*** Begin section ***

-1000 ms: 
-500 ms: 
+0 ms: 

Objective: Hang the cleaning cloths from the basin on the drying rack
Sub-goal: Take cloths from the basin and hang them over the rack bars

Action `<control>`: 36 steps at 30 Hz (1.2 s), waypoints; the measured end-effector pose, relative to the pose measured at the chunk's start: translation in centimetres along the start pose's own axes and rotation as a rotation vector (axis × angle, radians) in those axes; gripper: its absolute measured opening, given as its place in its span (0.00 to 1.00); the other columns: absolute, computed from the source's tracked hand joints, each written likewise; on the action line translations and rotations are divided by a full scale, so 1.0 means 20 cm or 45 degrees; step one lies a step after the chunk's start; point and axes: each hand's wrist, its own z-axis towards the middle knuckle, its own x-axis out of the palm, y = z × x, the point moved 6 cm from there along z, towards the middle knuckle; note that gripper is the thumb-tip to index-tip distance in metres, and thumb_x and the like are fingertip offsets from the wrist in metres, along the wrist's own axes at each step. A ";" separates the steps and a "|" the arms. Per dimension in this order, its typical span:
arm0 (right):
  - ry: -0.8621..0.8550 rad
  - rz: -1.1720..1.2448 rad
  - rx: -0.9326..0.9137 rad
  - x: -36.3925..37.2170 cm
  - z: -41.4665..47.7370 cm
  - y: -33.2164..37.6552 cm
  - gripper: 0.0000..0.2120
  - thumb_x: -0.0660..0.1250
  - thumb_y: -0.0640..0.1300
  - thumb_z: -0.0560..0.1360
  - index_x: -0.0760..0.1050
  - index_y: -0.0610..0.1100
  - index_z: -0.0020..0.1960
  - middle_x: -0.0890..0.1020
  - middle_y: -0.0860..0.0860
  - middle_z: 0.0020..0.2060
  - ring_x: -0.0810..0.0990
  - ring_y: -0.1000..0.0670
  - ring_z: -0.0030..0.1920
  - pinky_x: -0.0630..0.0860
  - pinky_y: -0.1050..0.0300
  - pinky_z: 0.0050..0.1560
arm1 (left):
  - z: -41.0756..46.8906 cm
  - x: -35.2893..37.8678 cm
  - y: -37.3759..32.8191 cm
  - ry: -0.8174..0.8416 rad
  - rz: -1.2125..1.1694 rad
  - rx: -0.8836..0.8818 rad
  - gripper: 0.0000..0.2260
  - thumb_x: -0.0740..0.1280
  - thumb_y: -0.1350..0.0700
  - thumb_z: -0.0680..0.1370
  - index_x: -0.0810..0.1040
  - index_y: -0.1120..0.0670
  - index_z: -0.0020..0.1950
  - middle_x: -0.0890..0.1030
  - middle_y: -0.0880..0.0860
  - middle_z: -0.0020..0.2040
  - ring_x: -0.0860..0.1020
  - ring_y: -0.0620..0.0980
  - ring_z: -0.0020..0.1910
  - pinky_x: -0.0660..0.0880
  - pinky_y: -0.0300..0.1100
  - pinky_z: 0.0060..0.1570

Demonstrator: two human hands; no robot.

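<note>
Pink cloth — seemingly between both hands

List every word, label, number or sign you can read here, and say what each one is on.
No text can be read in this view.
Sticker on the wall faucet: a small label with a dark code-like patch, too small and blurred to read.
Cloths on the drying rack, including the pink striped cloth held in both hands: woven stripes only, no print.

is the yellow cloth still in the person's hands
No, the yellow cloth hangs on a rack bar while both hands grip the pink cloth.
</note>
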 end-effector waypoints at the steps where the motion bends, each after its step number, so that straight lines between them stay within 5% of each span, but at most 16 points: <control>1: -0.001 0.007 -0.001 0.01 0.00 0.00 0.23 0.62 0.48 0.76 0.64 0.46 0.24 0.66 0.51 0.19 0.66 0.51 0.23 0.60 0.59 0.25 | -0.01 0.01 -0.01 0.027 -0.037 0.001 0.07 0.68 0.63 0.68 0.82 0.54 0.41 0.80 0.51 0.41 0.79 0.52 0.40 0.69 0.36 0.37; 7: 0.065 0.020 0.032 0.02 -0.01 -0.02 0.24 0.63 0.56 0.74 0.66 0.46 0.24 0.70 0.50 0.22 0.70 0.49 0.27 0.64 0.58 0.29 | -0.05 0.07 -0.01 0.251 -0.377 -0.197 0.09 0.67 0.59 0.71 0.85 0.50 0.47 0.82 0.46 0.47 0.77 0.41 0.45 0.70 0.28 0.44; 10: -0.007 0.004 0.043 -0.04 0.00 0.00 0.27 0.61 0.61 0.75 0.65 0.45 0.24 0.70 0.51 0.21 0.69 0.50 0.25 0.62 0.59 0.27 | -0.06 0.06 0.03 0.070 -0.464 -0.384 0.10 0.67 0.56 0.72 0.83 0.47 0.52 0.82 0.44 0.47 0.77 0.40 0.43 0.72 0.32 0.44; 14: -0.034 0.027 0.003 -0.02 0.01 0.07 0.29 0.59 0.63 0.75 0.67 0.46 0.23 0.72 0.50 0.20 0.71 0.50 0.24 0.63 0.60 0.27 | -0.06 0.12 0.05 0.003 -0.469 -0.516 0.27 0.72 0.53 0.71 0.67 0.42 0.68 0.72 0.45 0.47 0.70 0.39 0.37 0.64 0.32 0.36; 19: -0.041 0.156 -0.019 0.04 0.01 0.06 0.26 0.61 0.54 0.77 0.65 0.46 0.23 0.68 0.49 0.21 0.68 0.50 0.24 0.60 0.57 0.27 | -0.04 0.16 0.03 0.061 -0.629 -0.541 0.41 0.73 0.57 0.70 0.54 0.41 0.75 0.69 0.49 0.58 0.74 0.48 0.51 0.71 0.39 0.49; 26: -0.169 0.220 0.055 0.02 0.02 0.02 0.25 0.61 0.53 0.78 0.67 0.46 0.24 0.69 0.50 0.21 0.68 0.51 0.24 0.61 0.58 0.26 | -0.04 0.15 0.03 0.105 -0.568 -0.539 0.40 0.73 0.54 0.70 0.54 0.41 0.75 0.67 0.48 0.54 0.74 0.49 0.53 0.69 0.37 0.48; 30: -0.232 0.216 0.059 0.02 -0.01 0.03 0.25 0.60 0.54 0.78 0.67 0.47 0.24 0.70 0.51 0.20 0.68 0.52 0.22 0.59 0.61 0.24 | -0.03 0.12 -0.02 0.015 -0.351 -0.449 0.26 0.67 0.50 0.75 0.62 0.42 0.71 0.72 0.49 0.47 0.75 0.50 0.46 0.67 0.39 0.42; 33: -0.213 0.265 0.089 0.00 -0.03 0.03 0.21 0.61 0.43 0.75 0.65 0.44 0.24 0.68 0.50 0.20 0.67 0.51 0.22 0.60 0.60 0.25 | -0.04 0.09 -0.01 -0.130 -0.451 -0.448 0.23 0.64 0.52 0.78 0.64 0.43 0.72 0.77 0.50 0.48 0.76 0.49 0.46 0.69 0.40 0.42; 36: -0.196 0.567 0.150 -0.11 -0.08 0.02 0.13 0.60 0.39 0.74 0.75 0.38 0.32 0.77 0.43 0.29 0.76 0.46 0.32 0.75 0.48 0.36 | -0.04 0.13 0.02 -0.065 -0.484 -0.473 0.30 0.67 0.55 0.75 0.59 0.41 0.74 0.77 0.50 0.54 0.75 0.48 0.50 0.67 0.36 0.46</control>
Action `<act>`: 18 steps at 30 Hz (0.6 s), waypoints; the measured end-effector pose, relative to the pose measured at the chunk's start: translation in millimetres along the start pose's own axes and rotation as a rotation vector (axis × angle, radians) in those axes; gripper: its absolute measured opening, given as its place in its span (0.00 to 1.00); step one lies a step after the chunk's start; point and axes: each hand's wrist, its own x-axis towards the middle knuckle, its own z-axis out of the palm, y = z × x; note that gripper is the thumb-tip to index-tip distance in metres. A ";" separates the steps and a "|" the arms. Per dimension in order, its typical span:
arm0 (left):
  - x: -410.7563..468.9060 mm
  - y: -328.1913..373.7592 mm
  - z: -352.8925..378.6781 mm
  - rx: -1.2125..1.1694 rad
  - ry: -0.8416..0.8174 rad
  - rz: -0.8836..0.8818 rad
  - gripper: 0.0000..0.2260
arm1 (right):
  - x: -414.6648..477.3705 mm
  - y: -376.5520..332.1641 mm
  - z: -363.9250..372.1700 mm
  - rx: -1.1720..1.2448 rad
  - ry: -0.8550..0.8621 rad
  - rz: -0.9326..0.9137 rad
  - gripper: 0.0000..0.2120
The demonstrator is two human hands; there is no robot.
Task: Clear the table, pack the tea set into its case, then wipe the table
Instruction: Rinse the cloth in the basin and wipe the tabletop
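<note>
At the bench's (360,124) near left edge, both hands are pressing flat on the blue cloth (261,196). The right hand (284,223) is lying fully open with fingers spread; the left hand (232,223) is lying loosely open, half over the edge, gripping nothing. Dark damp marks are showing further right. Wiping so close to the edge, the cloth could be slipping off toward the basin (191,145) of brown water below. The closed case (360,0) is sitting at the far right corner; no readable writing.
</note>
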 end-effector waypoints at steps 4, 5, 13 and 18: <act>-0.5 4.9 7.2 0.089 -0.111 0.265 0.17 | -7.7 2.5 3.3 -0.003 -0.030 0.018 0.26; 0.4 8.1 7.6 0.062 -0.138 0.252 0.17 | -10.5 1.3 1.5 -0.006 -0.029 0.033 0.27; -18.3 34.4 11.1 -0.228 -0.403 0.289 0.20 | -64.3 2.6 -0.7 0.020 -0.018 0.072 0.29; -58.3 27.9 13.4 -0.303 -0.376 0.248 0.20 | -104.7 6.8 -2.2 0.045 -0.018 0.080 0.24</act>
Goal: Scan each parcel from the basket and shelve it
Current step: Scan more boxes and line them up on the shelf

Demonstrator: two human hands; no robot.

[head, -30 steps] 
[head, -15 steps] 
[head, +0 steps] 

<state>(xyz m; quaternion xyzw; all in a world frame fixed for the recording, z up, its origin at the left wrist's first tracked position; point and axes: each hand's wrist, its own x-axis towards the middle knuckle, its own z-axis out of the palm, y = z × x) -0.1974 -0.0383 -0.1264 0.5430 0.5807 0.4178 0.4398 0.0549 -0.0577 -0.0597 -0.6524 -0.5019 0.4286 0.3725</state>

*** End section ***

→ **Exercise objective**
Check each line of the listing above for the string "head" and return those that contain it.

→ **Expected answer**
[head, -30 steps] 
[head, -15 steps] 
[head, +0 steps] 

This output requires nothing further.